_Supplied data_.

┄┄┄┄┄┄┄┄┄┄┄┄┄┄┄┄┄┄┄┄

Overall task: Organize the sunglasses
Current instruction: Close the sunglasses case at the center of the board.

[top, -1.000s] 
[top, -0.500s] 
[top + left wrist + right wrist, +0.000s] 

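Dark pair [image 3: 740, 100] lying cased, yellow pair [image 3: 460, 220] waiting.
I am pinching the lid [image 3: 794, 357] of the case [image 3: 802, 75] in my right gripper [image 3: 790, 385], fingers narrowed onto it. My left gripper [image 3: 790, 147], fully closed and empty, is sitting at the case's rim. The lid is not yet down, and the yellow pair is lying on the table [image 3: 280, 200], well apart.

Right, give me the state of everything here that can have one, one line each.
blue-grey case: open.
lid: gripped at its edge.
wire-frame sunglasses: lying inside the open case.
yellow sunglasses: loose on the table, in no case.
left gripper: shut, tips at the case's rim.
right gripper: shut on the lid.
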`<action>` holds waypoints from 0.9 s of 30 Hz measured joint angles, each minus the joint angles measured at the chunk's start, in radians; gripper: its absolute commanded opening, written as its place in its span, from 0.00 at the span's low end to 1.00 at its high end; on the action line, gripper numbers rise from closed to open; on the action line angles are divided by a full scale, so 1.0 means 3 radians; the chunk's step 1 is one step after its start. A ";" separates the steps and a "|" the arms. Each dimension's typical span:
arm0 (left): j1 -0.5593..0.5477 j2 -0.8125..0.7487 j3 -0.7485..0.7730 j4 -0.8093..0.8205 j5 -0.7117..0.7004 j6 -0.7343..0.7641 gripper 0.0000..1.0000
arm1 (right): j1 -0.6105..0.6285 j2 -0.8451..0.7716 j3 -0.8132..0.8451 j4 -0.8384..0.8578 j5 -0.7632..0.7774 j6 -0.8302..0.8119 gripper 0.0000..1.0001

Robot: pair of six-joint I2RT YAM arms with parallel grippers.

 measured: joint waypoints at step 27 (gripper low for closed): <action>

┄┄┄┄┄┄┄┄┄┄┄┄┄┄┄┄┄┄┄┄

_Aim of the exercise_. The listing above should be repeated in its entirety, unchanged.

_Answer to this task_.
Overall task: Organize the sunglasses
Current instruction: Close the sunglasses case at the center of the board.

[top, -1.000s] 
[top, -0.500s] 
[top + left wrist + right wrist, +0.000s] 

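Dark pair [image 3: 740, 100] lying cased, yellow pair [image 3: 460, 220] waiting.
I am pinching the lid [image 3: 794, 357] of the case [image 3: 802, 75] in my right gripper [image 3: 790, 385], fingers narrowed onto it. My left gripper [image 3: 790, 147], fully closed and empty, is sitting at the case's rim. The lid is not yet down, and the yellow pair is lying on the table [image 3: 280, 200], well apart.

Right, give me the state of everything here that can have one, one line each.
blue-grey case: open.
lid: gripped at its edge.
wire-frame sunglasses: lying inside the open case.
yellow sunglasses: loose on the table, in no case.
left gripper: shut, tips at the case's rim.
right gripper: shut on the lid.
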`<action>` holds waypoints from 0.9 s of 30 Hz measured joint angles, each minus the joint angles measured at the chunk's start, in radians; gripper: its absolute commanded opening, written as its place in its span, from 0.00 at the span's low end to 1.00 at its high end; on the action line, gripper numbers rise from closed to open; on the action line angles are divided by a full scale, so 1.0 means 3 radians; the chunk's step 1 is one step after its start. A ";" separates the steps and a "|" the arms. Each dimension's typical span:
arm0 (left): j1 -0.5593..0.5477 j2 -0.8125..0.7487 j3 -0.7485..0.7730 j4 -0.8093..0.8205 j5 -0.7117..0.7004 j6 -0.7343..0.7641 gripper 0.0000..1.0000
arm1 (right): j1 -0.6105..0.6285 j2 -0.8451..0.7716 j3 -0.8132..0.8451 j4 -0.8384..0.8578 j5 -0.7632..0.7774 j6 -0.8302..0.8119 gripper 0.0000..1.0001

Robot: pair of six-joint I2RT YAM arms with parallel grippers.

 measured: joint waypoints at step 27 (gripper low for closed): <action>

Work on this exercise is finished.